NPIF Model-based machine learning of multi-omics data

How do cells change their gene expression to respond to a changing environment? How do we turn massive "multi-omics" data - measurements of many different kinds of molecular states in cells - to produce an accurate quantitative picture of changing gene expression patterns? This PhD project will develop artificial intelligence and machine learning methods to quantify multi-omics data, and apply them to sequencing datasets to understand how fungal cells dynamically regulate RNA expression and processing.

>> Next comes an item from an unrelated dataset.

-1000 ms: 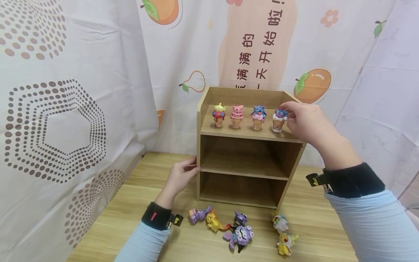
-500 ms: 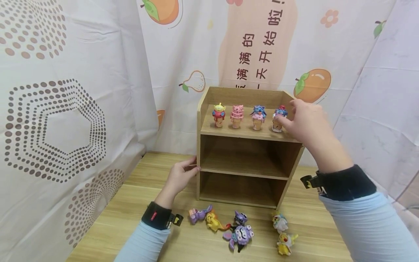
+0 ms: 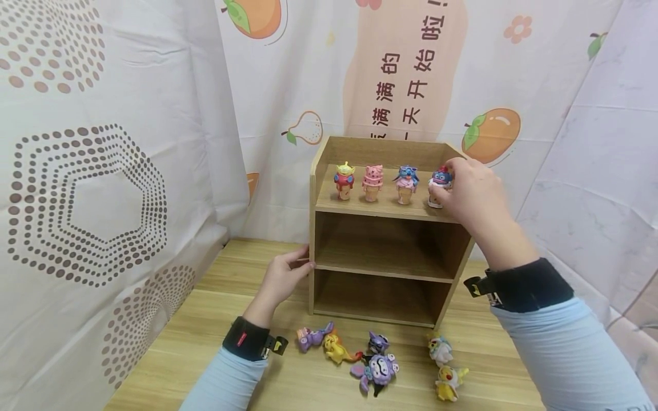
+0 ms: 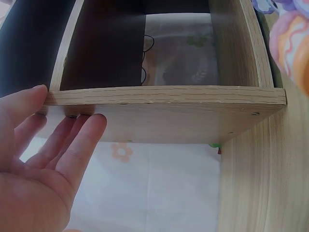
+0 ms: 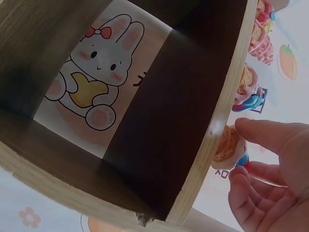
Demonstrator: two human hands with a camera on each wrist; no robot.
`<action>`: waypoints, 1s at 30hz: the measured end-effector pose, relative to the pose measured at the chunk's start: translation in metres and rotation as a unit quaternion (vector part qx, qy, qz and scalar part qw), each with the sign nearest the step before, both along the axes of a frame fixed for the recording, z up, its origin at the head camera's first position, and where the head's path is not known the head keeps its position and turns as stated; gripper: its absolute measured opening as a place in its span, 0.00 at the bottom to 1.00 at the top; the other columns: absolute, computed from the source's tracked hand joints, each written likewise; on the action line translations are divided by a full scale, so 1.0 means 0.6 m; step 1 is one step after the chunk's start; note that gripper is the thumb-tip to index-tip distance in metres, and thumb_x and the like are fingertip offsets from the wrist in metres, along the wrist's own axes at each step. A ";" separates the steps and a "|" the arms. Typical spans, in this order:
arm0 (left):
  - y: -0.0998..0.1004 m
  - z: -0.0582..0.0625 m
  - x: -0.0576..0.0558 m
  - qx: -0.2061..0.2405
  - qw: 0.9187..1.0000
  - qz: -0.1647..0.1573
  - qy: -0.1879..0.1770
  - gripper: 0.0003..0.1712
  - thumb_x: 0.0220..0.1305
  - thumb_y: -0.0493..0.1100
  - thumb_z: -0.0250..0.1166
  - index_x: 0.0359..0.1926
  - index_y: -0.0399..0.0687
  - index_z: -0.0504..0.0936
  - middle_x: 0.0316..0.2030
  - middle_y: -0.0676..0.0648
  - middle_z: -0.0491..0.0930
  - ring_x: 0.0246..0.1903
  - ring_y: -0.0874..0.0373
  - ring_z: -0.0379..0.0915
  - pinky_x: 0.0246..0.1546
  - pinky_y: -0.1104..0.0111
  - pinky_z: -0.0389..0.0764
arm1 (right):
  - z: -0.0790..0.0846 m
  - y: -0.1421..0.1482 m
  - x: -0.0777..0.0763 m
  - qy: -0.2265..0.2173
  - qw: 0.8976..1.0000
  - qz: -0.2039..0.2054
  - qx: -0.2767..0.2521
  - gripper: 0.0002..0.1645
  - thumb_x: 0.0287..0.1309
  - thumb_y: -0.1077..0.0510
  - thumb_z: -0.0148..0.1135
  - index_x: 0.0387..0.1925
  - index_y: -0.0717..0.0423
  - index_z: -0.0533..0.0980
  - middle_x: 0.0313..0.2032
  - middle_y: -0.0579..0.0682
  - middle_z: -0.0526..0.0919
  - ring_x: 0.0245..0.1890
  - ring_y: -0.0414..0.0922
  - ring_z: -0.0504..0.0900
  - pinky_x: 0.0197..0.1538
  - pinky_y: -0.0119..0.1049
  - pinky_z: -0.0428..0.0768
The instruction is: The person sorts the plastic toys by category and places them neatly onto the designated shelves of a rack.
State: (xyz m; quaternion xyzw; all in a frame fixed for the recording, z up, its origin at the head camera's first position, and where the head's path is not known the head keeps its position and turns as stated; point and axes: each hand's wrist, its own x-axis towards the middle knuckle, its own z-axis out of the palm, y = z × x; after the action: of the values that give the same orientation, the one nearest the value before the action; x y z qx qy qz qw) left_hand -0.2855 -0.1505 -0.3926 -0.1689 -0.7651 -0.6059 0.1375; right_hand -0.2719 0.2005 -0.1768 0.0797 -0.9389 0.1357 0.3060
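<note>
A small wooden shelf (image 3: pixel 385 273) stands on the table. On its top board several ice-cream-cone figurines stand upright in a row: a yellow-and-red one (image 3: pixel 344 181), a pink one (image 3: pixel 372 182), a blue one with pink cream (image 3: pixel 406 185) and, at the right end, a blue one with white cream (image 3: pixel 438 181). My right hand (image 3: pixel 475 191) holds that last figurine between thumb and fingers; its cone (image 5: pixel 226 146) is on the board in the right wrist view. My left hand (image 3: pixel 281 277) rests on the shelf's left side, thumb at the front edge (image 4: pixel 164 95), fingers fairly straight against the outer panel.
Before the shelf lie several figurines on the table: purple (image 3: pixel 311 338), yellow (image 3: pixel 336 349), a small purple one (image 3: pixel 378 342), a larger purple one (image 3: pixel 380 370), a white one (image 3: pixel 440 350) and a yellow-and-white one (image 3: pixel 447 383). Printed curtains (image 3: pixel 283 74) hang behind.
My right hand has shifted left and its thumb has come round the front of the blue-and-white figurine, whose red top now shows. My left hand has stayed at the shelf's side.
</note>
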 end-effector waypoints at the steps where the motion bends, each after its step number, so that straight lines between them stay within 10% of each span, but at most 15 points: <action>1: 0.000 0.000 0.000 0.000 1.000 0.000 0.001 0.28 0.65 0.36 0.71 0.65 0.37 0.76 0.62 0.38 0.77 0.53 0.44 0.82 0.47 0.67 0.85 | 0.000 0.000 0.000 0.001 1.000 0.002 0.001 0.30 0.64 0.49 0.67 0.56 0.68 0.74 0.46 0.68 0.79 0.44 0.64 0.76 0.47 0.63 0.78; 30: 0.003 -0.002 0.000 0.004 1.000 0.007 -0.009 0.29 0.65 0.35 0.71 0.65 0.38 0.76 0.58 0.37 0.80 0.52 0.43 0.82 0.47 0.65 0.86 | -0.008 0.011 -0.003 0.009 1.000 0.012 -0.007 0.27 0.61 0.55 0.65 0.56 0.68 0.72 0.45 0.69 0.80 0.42 0.66 0.75 0.46 0.62 0.77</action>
State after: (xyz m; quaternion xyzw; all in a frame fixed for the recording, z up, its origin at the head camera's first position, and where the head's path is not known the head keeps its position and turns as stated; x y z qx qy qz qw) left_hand -0.2858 -0.1489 -0.3937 -0.1574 -0.7650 -0.6097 0.1355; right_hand -0.2738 0.2073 -0.1816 0.0901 -0.9341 0.1455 0.3135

The project necessarily addresses the key technical problem of normalization. How do you compare counts of molecules per cell between two very different groups of cells? For example, the number of messenger RNA molecules per cell varies hugely in different growth states of the pathogenic fungus Cryptococcus neoformans. Current methods, that assume that most RNA molecules don't change in count, cannot accurately detect this variation. This project will develop rigourous methods to compare mRNA counts across growth states using external reference "spike-in" whole cells and RNAs.

How do you compare different molecular states in the same group of cells? For example, we have measurements of RNA in different conditions, and also of a sub-population of RNA that is regulated by a specific protein. The project will develop quantitative models of the RNA-protein interactions, and apply them to these measurements to understand how distinct RNAs are regulated as conditions change.